Growing up in Lincolnshire, Dempsey, with her parents and sisters–Courtney, 21; Angela, 19, and Emily, 12–spent a lot of time at the Chicago Botanic Garden and fell in love with the place. For two summers when she was 13 and 14, she volunteered in the children’s vegetable garden, helping inner-city children plant, care for and harvest the produce.
“I love to see those little kids so excited by pulling weeds and then to see their surprise when a tiny little seedling grows and becomes a big plant,” Dempsey said.
Although her Saturdays are now taken up with Brentwood, Dempsey still volunteers at the garden for special events.
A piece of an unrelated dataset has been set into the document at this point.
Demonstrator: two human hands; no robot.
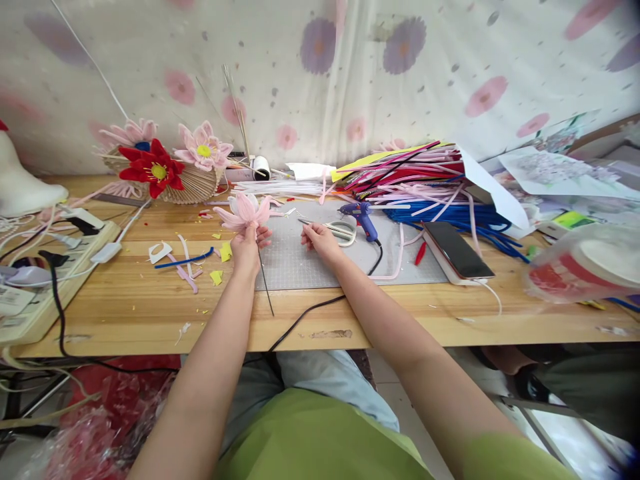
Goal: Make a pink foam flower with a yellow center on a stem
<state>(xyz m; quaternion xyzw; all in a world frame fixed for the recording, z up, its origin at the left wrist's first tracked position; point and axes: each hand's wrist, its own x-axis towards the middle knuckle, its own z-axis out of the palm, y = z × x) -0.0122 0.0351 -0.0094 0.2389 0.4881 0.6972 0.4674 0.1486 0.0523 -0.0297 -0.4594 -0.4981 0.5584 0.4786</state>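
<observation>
My left hand (246,248) is closed round the base of a pale pink fuzzy-wire flower (246,211). Its thin dark stem (266,283) slants down below the hand, over the wooden table. My right hand (320,241) has its fingers pinched together above the grey cutting mat (295,270); anything between the fingertips is too small to make out. Just behind that hand are scissors with pale handles (345,233), their blades pointing left. A blue glue gun (364,219) lies on the mat to the right of the scissors.
Yellow scraps (226,251) and cut fuzzy wires (185,261) lie left of the mat. Finished flowers (157,172) stand at the back left, bundled pipe cleaners (415,173) at the back right. A phone (457,249), power strip (65,273) and black cord (310,310) are also there.
</observation>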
Although there are many volunteers, Dempsey stands out because of her age, according to Linda Doede, director of volunteer services for the garden. “But her biggest contribution is her attitude, a willingness to help, that dynamite smile and her zest for living,” Doede said. “She has a real sensitivity to people.”
Susan Dempsey remembers how as a young child her daughter used to cry in church when she heard a missionary speak of people’s travails. “We worried about that effect on her, but it turned out we didn’t have to because she has grown up with a tremendous joy and a willingness to give,” her mother said. “She feels awkward and nervous about the attention (of the award) because she doesn’t want it to take away from the sincerity of her efforts.”
Dempsey said her awareness of social responsibility began in 1st grade, when a teacher put her hand under a running faucet and told her she could keep it there waiting for the water to get cold, a luxury people in the Third World did not have. “That stuck in my mind,” Dempsey said. “I never realized everyone did not have the same opportunities I did. I have been lucky to grow up in the environment I did.”
She cites St. Joan of Arc as her model, someone who helped others and stood up for what she believed in.
Her parents are her other role models. Her mother, who was diagnosed with cancer a dozen years ago, started a cancer support group with two other people five years ago at Holy Cross Catholic Church, and her father, also active in the parish, gives unstintingly of his time to his daughters’ activities. “They are the most generous people I know,” she said.
Susan Dempsey thinks the generosity of friends and neighbors at times when she was ill also affected all of her daughters. “They saw Christianity in action in their own home,” she said.
Meghan also conducts sessions occasionally for the girls club of Sherlake Cultural Center in Glencoe, which provides spiritual direction and enrichment for women and girls, a program in which her grandmother Angela Ambrose of Winnetka is involved; and Dempsey contributes to school-sponsored drives for the poor.
All of this is in addition to an intense schedule of activities involving drama, choir and school work. By the way, she is an A student.
Over the summer, she was one of 30 students from schools run by the Society of the Sacred Heart order of nuns to work in soup kitchens and homeless shelters in New York.
“I think it is important to help those who are less fortunate because I think that is what we are called to do,” said Dempsey, who said she might pursue a career as a teacher or a social worker.